It goes without saying that patching and updating your systems is a necessity.  No one wants to deal with the aftermath of a security breach because you forgot to manually patch your servers over the weekend, or your SCCM/WSUS/YUM solution wasn't configured correctly.  So how do you craft a solid plan of attack for patching?  There are many different ways you can approach patching, in previous posts I talked about what you are patching, and how to patch Linux systems, but we need to discuss creating a strategic plan for ensuring patch and update management don't let you down.  What I've done is laid out a step by step process in which you will learn how to create a Patching Plan of Attack or PPoA (not really an acronym but looks like a real one).

 

Step 1: Do you even know what needs to be patched?

The first step in our PPoA would be to do an assessment or inventory to see what is out there in your environment that needs to be patched.  Servers, networking gear, firewalls, desktop systems, etc.  If you don't know what's out there in your environment then how can you be confident in creating a PPoA??  You can't!  For some this might be easy due to the smaller size of their environment, but for others who work in a large enterprise with 100s of devices it can get tricky.  Thankfully tools like SolarWinds LAN Surveyor and and SNMP v3 can help you map out your network and see what's out there.  Hopefully you are already doing regular datacenter health checks where you actually set your Cheetos and Mt. Dew aside, get our of your chair and walk to the actual datacenter (please clean the orange dust off your fingers first!).

 

Step 2:  Being like everyone else is sometimes easier!

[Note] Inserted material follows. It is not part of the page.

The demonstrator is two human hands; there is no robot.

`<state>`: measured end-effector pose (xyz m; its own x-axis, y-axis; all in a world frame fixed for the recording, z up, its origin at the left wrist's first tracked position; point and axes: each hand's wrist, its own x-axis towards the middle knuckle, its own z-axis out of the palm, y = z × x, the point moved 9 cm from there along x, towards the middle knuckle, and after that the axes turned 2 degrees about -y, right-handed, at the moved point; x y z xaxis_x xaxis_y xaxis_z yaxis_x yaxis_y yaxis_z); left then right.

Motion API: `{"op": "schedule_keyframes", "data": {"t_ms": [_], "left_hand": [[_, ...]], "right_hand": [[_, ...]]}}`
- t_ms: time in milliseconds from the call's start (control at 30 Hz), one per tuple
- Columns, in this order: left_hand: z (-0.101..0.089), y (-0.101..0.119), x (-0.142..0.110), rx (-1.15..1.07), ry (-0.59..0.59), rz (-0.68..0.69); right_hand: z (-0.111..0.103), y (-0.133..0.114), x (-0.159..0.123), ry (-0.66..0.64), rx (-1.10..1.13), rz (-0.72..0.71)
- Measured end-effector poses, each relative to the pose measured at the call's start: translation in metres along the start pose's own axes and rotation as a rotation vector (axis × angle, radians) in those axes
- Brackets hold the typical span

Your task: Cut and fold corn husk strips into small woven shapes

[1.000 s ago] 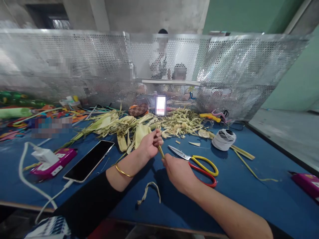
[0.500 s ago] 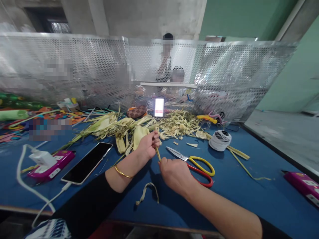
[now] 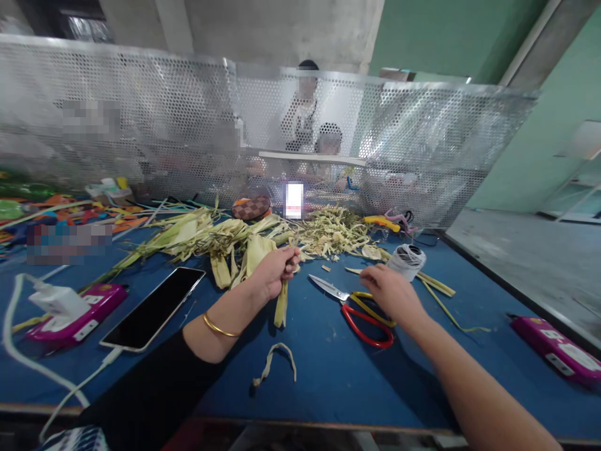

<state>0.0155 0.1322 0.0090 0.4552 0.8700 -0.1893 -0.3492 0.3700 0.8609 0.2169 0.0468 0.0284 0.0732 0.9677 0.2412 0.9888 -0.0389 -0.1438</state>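
Left hand (image 3: 276,270) is closed in a loose fist around a husk strip (image 3: 280,307), with the flat end hanging out below the fingers, over the blue table (image 3: 328,382). Right hand (image 3: 393,294) is palm down with the fingers bent, and I honestly can't tell if it's pinching anything; the fingertips are right by a pale husk sliver (image 3: 353,270). That hand also sits across the yellow handle of the scissors (image 3: 366,326), so part of it is hidden, while the red handle is in plain view and the blades point away to the left. Just past the right hand there's a spool of white thread (image 3: 407,260), with some long stalks (image 3: 436,285) beside it. Nearer the table edge is a curled husk scrap (image 3: 275,363). Beyond the left hand there's a big messy husk pile (image 3: 201,235), then a heap of shredded husk (image 3: 335,232) to its right. Off left are a phone (image 3: 154,307) on a cable and a purple power strip (image 3: 87,322), and another purple block (image 3: 556,351) is way over right. At the back, a perforated metal screen (image 3: 154,119) stands between the table and a couple of people.
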Motion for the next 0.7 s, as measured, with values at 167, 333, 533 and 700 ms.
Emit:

How many flavors of Linux are in your environment?  How many different versions are you supporting?  Do you have Win7, XP and Win8 all in your environment?  It can get tricky if you have a bunch of different operating systems out there and even trickier if they are all at different service pack levels.  Keep everything the same, if everything is the same, then you'll have an easier time putting together your PPoA and streamlining the process of patching.  Patching is mind numbing and painful, you don't want to add complexity to patching if you can avoid it.

 

Step 3:  Beep, beep, beep.... Back it up!  Please!

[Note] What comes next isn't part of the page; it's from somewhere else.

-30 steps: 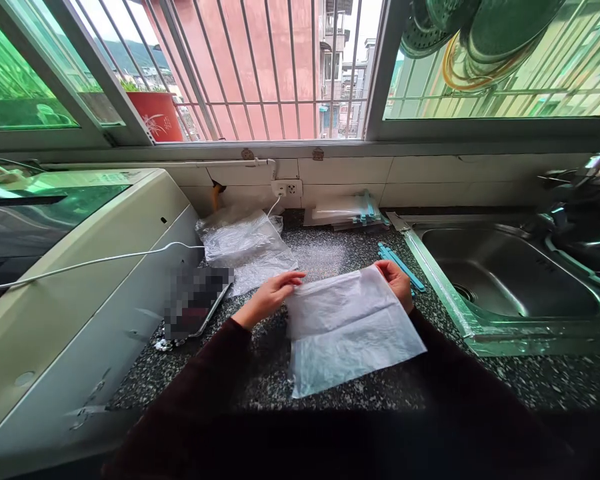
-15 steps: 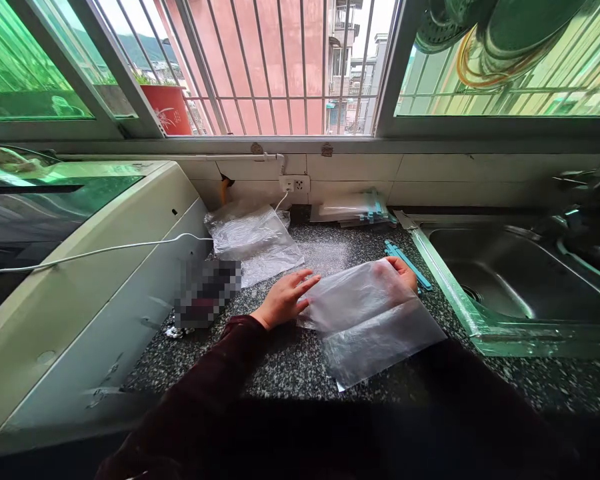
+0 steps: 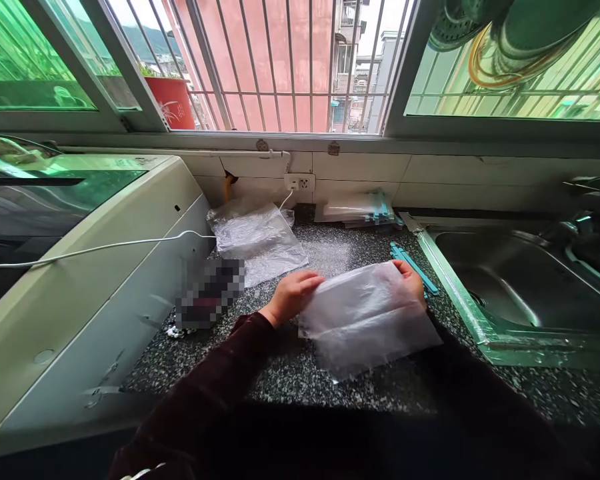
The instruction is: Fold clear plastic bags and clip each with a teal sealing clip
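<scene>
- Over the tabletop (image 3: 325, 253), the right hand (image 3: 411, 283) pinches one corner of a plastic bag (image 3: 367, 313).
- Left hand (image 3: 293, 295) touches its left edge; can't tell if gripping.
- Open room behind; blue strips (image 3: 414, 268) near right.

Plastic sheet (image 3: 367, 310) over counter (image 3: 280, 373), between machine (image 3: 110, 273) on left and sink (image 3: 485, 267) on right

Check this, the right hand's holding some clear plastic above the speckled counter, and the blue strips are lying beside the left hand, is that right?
Wrong about the blue strips: the head view shows them beside the right hand, toward the sink, not beside the left hand. The rest stands: the right hand holds clear plastic above the speckled counter.
</scene>
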Demonstrator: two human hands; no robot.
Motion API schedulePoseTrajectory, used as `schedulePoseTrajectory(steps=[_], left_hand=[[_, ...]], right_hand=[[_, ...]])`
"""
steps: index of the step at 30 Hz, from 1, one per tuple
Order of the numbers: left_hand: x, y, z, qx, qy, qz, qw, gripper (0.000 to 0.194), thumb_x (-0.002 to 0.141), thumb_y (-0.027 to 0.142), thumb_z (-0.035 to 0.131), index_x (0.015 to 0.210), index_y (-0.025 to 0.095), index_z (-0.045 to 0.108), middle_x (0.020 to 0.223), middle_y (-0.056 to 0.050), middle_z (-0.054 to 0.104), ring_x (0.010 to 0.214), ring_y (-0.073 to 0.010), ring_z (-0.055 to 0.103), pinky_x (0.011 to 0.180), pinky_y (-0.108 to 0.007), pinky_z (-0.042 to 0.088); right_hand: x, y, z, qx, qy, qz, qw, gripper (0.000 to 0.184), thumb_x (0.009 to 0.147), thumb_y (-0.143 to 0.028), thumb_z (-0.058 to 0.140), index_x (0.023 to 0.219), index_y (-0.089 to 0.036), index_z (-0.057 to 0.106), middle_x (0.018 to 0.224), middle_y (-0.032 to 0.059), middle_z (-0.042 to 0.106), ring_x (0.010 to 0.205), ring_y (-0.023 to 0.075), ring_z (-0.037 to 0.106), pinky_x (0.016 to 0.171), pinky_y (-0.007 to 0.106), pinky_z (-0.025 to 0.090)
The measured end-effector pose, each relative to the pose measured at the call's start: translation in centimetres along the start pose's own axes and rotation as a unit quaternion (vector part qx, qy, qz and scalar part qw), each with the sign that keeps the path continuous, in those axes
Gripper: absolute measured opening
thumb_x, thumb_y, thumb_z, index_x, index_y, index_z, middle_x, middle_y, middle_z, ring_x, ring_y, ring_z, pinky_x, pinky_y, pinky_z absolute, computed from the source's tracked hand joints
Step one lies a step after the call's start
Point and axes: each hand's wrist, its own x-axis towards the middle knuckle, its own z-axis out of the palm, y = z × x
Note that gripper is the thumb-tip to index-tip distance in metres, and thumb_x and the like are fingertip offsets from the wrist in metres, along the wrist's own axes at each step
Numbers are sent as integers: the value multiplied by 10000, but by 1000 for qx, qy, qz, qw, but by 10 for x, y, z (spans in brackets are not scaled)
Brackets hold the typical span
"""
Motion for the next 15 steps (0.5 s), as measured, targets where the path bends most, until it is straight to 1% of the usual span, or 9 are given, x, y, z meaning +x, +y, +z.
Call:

Before you even think about applying any patches, your PPoA must include a process for backing up all of your systems prior to and after patching.  The last thing anyone wants to do is have a RGE on their hands!  We shouldn't even be talking about this, if you aren't backing up your systems, run and hide and don't tell anyone else (I'll keep your secret).  If you don't have the storage space to back up your systems, find it.  If you are already backing up your systems, good for you, here's a virtual pat on the back!

 

Step 4:  Assess, Mitigate, Allow

I'm sure I've got you all out there reading this super excited and jonesing to go out and patch away, calm down, I know it's exciting, but let me ask you a question first.  Do you need to apply every patch that comes out?  Are all of your systems "mission critical"?  Before applying patches and creating an elaborate PPoA, do a risk assessment to see if you really  need to patch everything that you have.  The overhead that comes with patching can sometimes get out of hand if you apply every patch available to every systems you have.  For some, i.e. federal, you have to apply them all, but for others it might not be so necessary.  Can you mitigate the risk before patching it?  Are there things you can do ahead of time to reduce the risk or exposure of a certain system or group of systems?  Finally what kind of risks are you going to allow in your environment?  These are all aspects of good risk management that you can apply to your planning.

 

Step 5:  Patch away!

Now you have your PPoA and you are ready to get patching, go for it.  If you have a good plan of attack and you feel confident that everything has been backed up and all risks have be assessed and mitigated, then have at it.  Occasionally you are going to run into a patch that your systems aren't going to like, and they will stop working.  Hopefully you've backed up your systems or better yet, you are working with VMs and you can revert back to an earlier snapshot.  Keep these 5 steps in mind when building out your PPoA so you can feel confident tackling probably the most annoying task in all of IT.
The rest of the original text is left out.